02. Dragon Song 4:13
03. Marbles 4:05
04. Siren 5:55
05. Don't Let The Dragon Eat Your Mother, Brother 5:18
06. Purpose Of When 4:45
John McLaughlin - guitar
Larry Young - organ & electric piano
Billy Rich - bass
Buddy Miles - drums & perc
Recorded at Record Plant Studios, New York City, February 1970.
Originally released in 1970 but re-released regularly since, Devotion is a hard driving, spaced-out, distorted hard-jazz-rock album featuring organist Larry Young, drummer Buddy Miles, and the little known bassist Billy Rich. This album was recorded close to the period when McLaughlin had been jamming with Jimi Hendrix, Young, Miles and Dave Holland. Terrible bootlegs exist of some of their jams, but bad sound quality and McLaughlin's guitar on the fritz make the bootlegs a ripoff.
Devotion was also sort of a ripoff. To this day, McLaughlin is angry about the way former Hendrix producer Alan Douglas mixed this record. Apparently, Douglas spliced bits of music together here and there that were not supposed to be connected. Despite this obvious problem, and the fact Douglas paid McLaughlin only $2,000 to record both Devotion and My Goal’s Beyond , this album is chock full of wonderfully ominous riffs and sounds. Devotion is an overlooked landmark album.

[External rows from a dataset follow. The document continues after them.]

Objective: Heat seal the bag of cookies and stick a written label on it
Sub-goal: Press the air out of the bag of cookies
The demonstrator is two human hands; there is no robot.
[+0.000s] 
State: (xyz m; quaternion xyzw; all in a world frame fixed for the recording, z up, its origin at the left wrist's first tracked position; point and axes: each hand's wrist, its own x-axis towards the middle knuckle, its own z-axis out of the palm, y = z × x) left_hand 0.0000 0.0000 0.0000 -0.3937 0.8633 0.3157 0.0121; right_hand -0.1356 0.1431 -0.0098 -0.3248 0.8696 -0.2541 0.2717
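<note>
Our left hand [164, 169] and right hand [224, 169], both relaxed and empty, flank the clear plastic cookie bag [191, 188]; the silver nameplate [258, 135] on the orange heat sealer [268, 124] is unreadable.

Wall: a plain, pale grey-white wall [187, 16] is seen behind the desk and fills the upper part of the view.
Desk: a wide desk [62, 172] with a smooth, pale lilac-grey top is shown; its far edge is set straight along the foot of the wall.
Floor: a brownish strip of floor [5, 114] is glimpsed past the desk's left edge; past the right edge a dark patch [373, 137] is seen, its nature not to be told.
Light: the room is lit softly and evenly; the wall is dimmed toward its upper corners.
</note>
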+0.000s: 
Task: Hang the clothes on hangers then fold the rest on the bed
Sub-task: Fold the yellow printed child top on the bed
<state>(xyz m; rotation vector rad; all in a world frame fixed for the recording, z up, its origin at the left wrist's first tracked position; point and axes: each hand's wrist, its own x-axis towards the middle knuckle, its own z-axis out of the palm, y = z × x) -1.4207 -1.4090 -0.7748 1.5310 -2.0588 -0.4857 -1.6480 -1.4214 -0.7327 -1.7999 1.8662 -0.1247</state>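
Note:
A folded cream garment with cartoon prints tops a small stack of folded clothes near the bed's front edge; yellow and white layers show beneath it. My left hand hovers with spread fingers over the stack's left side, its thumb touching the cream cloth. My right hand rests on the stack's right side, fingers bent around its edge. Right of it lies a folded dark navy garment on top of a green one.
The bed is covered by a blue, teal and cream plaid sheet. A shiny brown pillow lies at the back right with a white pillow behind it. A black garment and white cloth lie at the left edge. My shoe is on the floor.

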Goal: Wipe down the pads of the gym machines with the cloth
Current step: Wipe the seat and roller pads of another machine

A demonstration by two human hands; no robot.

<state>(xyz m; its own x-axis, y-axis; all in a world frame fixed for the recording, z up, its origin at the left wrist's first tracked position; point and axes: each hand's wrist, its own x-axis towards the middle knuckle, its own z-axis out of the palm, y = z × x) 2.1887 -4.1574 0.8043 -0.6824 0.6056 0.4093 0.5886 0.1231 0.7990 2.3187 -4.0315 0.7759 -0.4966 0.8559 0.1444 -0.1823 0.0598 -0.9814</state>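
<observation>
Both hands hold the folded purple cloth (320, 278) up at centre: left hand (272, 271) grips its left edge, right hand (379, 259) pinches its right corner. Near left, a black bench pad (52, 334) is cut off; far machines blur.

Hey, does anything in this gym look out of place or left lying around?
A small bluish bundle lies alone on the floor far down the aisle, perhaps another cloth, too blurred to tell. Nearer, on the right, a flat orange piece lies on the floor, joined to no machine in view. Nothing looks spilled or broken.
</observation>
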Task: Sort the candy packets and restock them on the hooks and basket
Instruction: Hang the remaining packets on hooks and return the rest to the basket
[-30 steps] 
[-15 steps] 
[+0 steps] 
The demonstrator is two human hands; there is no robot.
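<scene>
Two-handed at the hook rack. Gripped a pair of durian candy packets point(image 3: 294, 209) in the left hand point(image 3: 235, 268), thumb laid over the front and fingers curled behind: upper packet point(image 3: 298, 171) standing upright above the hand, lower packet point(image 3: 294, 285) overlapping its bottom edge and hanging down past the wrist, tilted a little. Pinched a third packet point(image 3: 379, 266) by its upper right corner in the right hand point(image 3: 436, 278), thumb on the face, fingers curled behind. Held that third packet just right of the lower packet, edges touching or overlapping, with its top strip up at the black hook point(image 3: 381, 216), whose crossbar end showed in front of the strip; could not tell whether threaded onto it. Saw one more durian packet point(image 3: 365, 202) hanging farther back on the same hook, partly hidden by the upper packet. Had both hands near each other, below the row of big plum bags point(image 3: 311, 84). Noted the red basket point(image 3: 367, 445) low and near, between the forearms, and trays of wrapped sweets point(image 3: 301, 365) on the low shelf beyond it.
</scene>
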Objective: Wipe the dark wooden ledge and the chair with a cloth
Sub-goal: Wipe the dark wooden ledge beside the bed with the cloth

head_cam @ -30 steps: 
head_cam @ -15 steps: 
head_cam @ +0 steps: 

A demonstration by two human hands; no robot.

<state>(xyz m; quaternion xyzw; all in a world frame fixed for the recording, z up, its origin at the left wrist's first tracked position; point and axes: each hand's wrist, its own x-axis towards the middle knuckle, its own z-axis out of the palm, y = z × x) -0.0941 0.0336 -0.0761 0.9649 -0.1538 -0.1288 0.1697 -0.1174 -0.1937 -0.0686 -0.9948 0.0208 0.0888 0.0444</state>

“Marbles" opens up the album and is truly an early fusion masterpiece. (Some CD reissues of Devotion have changed the order of the tunes...don't ask why). The catchy hook is infectious. Years later, McLaughlin would employ the same riff often while with Shakti. You should also check out Santana’s cover version on his hard to find album with Buddy Miles, Live.
McLaughlin focuses more on tension and dynamics than on speed, and Larry Young plays mysterious and otherworldly chords. Miles keeps a constant thud-thud-thud churning throughout and Billy Rich effectively doubles McLaughlin’s themes. No slow ballads. No pretty melodies. This is just pure unadulterated jazz-grunge. Those familiar with the Mahavishnu Orchestra will enjoy picking out the passages that would later become signature tunes. Devotion is awfully messy at times, but you won’t mind cleaning up afterwards.

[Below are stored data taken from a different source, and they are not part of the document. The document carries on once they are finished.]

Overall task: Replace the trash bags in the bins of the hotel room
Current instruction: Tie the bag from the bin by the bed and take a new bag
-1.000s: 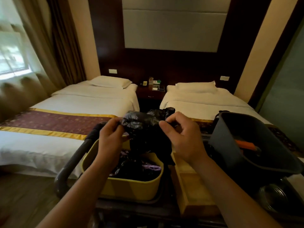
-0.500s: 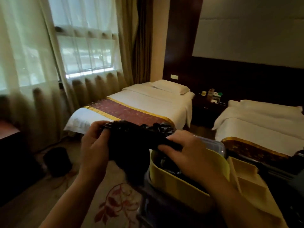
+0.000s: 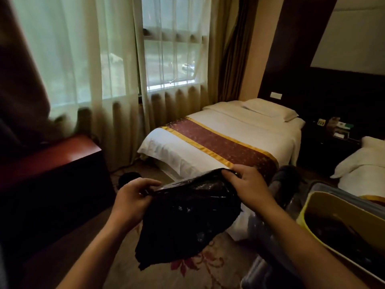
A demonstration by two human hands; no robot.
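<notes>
Black trash bag (image 3: 187, 217) pinched along its top edge: left hand (image 3: 133, 197) gripping the left corner, right hand (image 3: 248, 184) the right. Open carpet (image 3: 218, 268) beneath, between cabinet (image 3: 52, 155) left and yellow tub (image 3: 308, 207) right.

The single view comes from a wide-angle camera worn on the person's head, tilted forward and down. Both forearms run up from the bottom edge, and the left hand (image 3: 133, 197) and right hand (image 3: 248, 184), gripping a black bag (image 3: 187, 217) between them, sit close under the lens in the lower middle. It faces across the room toward the curtained window (image 3: 168, 59) at upper left and the foot of the bed (image 3: 218, 130) at centre right, both much farther off than the hands. A dark red cabinet (image 3: 52, 163) fills the left edge, and a yellow tub (image 3: 308, 207) cuts into the lower right corner.
</notes>
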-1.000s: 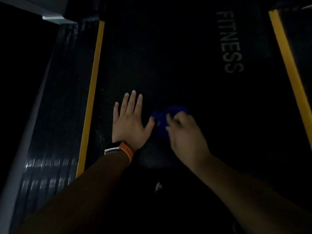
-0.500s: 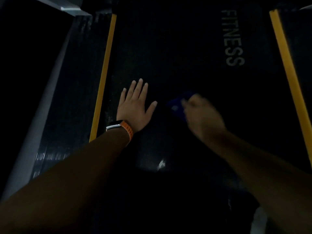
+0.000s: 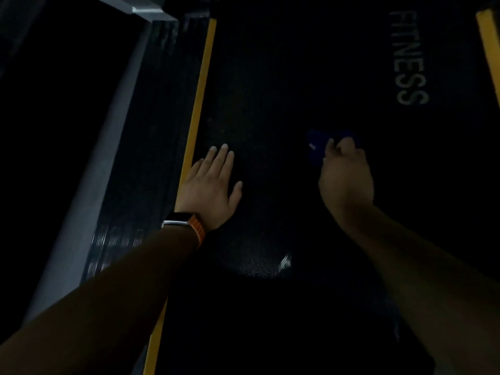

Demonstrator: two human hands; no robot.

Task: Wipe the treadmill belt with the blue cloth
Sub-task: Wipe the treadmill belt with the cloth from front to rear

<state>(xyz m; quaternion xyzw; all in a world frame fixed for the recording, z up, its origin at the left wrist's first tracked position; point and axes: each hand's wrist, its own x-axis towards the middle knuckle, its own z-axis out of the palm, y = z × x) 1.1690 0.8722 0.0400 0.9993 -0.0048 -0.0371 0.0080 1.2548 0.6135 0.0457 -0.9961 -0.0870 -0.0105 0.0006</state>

Do you ever get the feeling some albums are simply a free for all for shady and less shady labels? I have seen this album released in at least a dozen different versions on some of the most dubious label with different artwork, none fitting the original one. And of course as you'd figure when such is the case, the Charly label is involved, and it is the version I have, graced with a picture of John in the mid-80's. This is really a bit sad because this album is a real scorcher, one of the rockier releases of McLaughlin's lengthy career.
And believe me, when I say scorcher (but not flawless), this is a real one keeping in mind that we are in the jazz-rock mould, but sometimes it sounds like jazz-metal. John has assembled a stellar cast around him including Buddy Miles (Santana, Hendrix etc.), Larry Young (the great organist in Tony Williams' Lifetime, whom he hooked up with after his two album stint with them) and lesser-known Billy Rich. Jerry Goodman (ex-The Flock and future-MO) is also helping out after the previous My Goal's Beyond. But these guys rock your brains out even if there are some lengths. This album comes also after the two albums he'd done with Miles Davis (Bitches Brew and Tribute To JJ). However at the speed these guys were recording albums (three solo for McLaughlin this year, plus his other projects), there are some misses and the messy (shoddily recorded) Siren is just one example. A torrid piece, but wasted by inappropriate recording.
Tracks like the 11-min+ title track are awesome in its power and tension and not a second is wasted. Clearly on all tracks, virtuosity is the key word, but no one commits the blunder of indulgence either and the whole group maintains a much-needed tightness when this type of music is recorded. If Dragon Song is yet another hard-driving guitar track, the following Marbles is a more reflective one where Young's organs plat first role with McLaughlin's lightning fast guitars having trouble to surface, but the interplay between the two is awesome. The rest of the tracks are still of the same calibre of the first few on the first side of the vinyl.
I have heard some purists dismiss this album as a collection of jams (some of the song's abrupt ends and sudden shifts give this theory some credibility), and if such was the case, these guys were among the bests ever. McLaughlin's next step was to form the superb and famed Mahavishnu Orchestra, which would keep him occupied for a while. But while this album is miles away from MO, it is no less essential for McLaughlin fans.